> [Instructions to follow]:
Set down, exactly as written, the lines from the top of the data to the line that holds "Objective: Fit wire", and omit the pictures.

[Source data — start]

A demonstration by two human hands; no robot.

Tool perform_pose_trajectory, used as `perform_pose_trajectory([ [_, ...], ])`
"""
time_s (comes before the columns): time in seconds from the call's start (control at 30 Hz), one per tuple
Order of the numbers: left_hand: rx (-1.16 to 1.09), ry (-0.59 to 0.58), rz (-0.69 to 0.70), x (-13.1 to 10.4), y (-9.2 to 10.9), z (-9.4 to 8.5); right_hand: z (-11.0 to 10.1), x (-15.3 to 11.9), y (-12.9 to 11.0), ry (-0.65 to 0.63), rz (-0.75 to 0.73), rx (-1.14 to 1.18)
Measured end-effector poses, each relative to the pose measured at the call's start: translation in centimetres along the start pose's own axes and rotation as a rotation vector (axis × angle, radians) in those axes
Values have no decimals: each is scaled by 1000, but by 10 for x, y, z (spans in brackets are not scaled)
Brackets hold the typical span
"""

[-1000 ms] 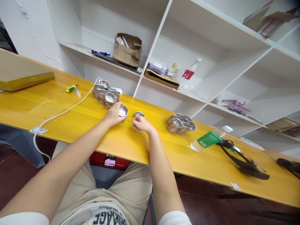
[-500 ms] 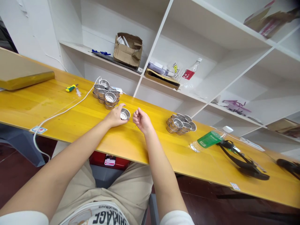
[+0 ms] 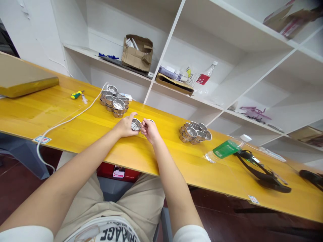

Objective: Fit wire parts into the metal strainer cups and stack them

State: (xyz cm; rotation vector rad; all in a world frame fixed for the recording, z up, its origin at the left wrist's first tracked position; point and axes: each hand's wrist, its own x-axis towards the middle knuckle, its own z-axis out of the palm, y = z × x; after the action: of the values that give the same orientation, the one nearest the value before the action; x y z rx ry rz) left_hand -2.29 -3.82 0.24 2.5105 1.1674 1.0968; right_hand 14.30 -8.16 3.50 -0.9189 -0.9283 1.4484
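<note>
My left hand (image 3: pixel 126 126) is curled around the left side of a small perforated metal cup (image 3: pixel 135 125), with its thumb raised at the back. Touching the cup's right edge are the closed fingertips of my right hand (image 3: pixel 150 130); what they pinch is too small to make out. A curved metal rim (image 3: pixel 150 120) shows just behind my right hand, mostly hidden by it. Stacks of similar cups (image 3: pixel 118 105) stand on the yellow table (image 3: pixel 141 154) beyond my left hand. More stacked cups (image 3: pixel 191 132) are grouped to the right.
A green-labelled bottle (image 3: pixel 225 149) lies to the right, beside a black strap-like headset (image 3: pixel 262 174). At the left are a green and yellow screwdriver (image 3: pixel 76 95), a white cable (image 3: pixel 72 119) and a flat box (image 3: pixel 27 79). White shelves (image 3: pixel 111 62) rise behind the table.
My right hand has moved slightly left, up against the cup. The cup has shifted a little right with my left hand. A metal rim now shows behind my right hand.
</note>
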Motion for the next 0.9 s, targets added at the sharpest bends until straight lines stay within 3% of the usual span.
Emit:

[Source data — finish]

> [Result of the exercise]:
A demonstration by two human hands; no robot.

Tool perform_pose_trajectory, used as `perform_pose_trajectory([ [_, ...], ])`
"""
time_s (comes before the columns): time in seconds from the call's start (control at 30 Hz), one per tuple
Order of the numbers: left_hand: rx (-1.16 to 1.09), ry (-0.59 to 0.58), rz (-0.69 to 0.70), x (-13.1 to 10.4), y (-9.2 to 10.9), z (-9.4 to 8.5); right_hand: z (-11.0 to 10.1), x (-15.3 to 11.9), y (-12.9 to 11.0), ry (-0.65 to 0.63), rz (-0.75 to 0.73), rx (-1.14 to 1.18)
Measured end-effector poses, each relative to the pose measured at the call's start: translation in centimetres along the start pose's own axes and rotation as a rotation vector (axis × angle, radians) in those axes
Values have no decimals: each is scaled by 1000, but by 10 for x, y, z (spans in brackets are not scaled)
Brackets hold the typical span
"""

[-1000 ms] 
[-500 ms] 
[+0 ms] 

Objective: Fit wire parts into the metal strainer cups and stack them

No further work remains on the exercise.